Lubo pulled out his camera and snapped a photo of the train.
“Is that a CyberShot?” Max asked.
“Yep.” Lubo took a closer picture of the Amtrak logo. “My dad got it for me since I saved him from paying for four years of med school.”
“How many megapixels?” Max wondered.
“I don’t know,” the pretty man shrugged and handed it to him. “I just point and shoot.”
Honza smirked. “Troglodyte,”
“Yep.” Lubo concurred. “I’m a basic bitch.”
Max handed the camera back and brought out his.
“This is a Nokia ninety-three,”
Honza took hold of it. “This plays music, right?”

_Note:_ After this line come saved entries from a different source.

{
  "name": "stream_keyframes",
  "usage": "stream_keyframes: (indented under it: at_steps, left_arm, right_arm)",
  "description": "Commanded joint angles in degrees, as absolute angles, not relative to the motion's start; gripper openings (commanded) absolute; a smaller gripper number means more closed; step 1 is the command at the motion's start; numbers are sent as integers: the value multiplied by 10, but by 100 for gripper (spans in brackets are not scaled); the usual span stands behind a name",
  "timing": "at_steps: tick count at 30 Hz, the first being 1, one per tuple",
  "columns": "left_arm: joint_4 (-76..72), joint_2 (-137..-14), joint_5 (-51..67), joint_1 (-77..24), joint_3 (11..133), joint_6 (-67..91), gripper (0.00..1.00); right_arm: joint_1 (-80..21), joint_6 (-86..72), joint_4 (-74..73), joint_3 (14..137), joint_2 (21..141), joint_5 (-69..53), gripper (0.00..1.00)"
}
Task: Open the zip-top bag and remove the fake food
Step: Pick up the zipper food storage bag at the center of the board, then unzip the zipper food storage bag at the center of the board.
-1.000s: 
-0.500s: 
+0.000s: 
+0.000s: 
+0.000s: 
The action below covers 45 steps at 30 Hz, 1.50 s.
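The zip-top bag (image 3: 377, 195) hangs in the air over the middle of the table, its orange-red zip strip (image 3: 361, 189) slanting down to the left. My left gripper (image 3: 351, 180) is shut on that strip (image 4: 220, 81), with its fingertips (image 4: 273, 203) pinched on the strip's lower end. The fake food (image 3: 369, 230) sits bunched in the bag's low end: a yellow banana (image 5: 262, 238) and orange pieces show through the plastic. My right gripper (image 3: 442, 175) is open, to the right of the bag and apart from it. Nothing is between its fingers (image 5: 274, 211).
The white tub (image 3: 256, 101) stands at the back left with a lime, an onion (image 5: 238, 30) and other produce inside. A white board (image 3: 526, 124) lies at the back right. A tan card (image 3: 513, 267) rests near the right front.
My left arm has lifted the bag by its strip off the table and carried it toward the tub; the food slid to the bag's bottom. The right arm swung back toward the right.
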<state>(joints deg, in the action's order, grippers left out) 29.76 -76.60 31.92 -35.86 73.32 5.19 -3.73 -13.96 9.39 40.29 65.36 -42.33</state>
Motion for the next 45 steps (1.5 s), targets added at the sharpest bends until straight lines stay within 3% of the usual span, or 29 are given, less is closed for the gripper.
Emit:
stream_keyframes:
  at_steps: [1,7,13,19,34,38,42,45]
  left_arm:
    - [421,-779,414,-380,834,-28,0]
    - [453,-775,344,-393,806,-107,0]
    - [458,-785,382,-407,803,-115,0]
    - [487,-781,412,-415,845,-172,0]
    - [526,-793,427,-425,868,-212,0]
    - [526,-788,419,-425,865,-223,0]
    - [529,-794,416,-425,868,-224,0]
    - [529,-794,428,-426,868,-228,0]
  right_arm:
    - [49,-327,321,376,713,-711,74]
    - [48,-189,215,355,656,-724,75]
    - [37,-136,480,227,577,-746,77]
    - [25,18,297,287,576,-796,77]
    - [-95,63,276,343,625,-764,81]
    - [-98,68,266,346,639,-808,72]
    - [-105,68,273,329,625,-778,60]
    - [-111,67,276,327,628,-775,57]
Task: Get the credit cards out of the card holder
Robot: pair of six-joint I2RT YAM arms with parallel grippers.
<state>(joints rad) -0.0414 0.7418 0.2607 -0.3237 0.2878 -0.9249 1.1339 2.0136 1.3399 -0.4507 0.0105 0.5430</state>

“Yeah,” Max replied. “It’s got a Symbian operating system,”
“Aw, man,” said Honza, handling it. “Can you film with it, too?”
“Yeah, but data storage is for shit,” Max said, frowning.
Wad glanced at it. “Can it connect to the internet?”
“Yeah,” Max said, then frowned again. “But the bandwidth sucks,”
Wad looked at Honza. “I got me a welfare Razor,”
“Me too, dude,” said Honza, grinning.
Lubo elbowed the muscular blond.
“How much did that Nokia cost, Maxi-Pad?”
“Don’t know,” he shrugged. “I got it for being on the valedictorian list,”
Wad, Honza, and Lubo shared glances.
“Well, smell me,” Lubo teased.
Honza shoved his hands into his pockets.
“He’s more than a himbo, Loob,”
The choppy loudspeaker emitted a buzz that made all four young men wince. Then, a uniformed conductor jumped from the train and pulled out miniature stairs between two silver-plated cars.
Lubo led them toward the train.
“What kind of music you got on there, Maxi-Pad?”
“I listen to The-X,” he answered. “That should tell you,”
Wad spoke over his shoulder. “It’s the only station that plays Interpol,”
“Is that the band with the tone-deaf singer?” Lubo asked.
“Paul Banks is a fucking poet, man,” said Wad.
“I like Interpol,” Honza said, climbing the steps. “The Editors are better, though,”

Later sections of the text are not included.